LPGhatguy commented 3 years ago

We're seeing some other escaping issues with our XML library. I'm going to move this issue into rojo-rbx/rbx-dom, as this is where the problem lies. This also impacts Remodel.

Dekkonot commented 10 months ago

Alright, I have bad news. This is Roblox's fault, so our parser being swapped won't fix it and we'll have to do it manually.

The issue lies in that those &#DDD; character escapes are called "character references" and they explicitly refer to character codepoints, as per the XML standard. So what our parser is doing is expanding them accordingly.
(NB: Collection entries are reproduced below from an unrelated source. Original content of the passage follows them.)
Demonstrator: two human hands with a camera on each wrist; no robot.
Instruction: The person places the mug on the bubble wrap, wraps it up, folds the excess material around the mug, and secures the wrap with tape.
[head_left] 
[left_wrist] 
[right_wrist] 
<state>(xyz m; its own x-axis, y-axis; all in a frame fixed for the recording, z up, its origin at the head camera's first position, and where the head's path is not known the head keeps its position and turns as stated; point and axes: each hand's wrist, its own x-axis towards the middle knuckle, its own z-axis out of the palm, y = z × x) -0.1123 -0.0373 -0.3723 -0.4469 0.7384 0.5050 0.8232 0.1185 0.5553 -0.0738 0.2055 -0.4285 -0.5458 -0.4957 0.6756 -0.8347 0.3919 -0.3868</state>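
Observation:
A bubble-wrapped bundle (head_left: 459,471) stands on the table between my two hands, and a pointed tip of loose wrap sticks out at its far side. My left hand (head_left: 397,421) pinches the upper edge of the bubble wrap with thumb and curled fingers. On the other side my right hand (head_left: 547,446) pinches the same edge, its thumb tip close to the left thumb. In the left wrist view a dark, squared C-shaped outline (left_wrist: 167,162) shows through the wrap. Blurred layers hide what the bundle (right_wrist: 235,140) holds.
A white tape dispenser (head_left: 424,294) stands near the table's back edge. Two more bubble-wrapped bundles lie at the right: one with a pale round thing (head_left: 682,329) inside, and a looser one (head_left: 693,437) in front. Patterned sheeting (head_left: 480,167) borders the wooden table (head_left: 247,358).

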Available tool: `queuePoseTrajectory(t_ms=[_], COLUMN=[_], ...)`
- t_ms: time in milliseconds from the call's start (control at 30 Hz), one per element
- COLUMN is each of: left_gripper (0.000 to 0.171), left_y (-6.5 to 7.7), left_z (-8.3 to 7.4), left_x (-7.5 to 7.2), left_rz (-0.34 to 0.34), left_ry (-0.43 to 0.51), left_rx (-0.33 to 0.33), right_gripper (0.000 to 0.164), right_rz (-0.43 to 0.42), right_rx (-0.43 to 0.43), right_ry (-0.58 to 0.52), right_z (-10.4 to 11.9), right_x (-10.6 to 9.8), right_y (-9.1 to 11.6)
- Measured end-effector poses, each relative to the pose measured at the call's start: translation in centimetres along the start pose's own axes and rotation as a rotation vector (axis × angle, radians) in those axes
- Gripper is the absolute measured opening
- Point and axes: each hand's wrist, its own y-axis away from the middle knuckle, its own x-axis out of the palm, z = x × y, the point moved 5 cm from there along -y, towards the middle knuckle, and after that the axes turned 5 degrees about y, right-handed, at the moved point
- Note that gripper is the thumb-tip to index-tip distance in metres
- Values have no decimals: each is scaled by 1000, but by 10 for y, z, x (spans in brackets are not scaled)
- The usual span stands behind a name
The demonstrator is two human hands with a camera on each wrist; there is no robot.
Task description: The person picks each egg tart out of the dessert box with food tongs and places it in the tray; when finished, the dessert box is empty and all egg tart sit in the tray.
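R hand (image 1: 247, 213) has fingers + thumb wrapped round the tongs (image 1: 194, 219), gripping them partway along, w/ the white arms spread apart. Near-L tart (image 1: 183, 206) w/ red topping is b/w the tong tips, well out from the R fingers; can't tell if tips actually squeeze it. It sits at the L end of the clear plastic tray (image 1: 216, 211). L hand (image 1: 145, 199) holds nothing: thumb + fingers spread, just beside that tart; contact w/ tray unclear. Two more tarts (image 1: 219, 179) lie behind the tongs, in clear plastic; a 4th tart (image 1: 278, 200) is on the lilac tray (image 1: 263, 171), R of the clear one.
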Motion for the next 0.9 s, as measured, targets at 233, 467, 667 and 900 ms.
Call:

You can actually verify this yourself: 😃 is the byte sequence 240 159 152 131 (in decimal). A quick check will show that's what studio saves too: &#240;&#159;&#152;&#131;. If we were to expand that sequence literally, it would be the correct emoji.

However, that's not what the XML standard says to do, so what we're doing instead is expanding each of those as codepoints. So:

So the total expansion is c3 b0 c2 9f c2 98 c2 83, which if you look at it in Studio is rather similar to the garbled text in the OP:

image

We can fix this by escaping characters ourselves, and we likely will. I thought I'd share the fact that this behavior is correct and Roblox is wrong though, since it's interesting.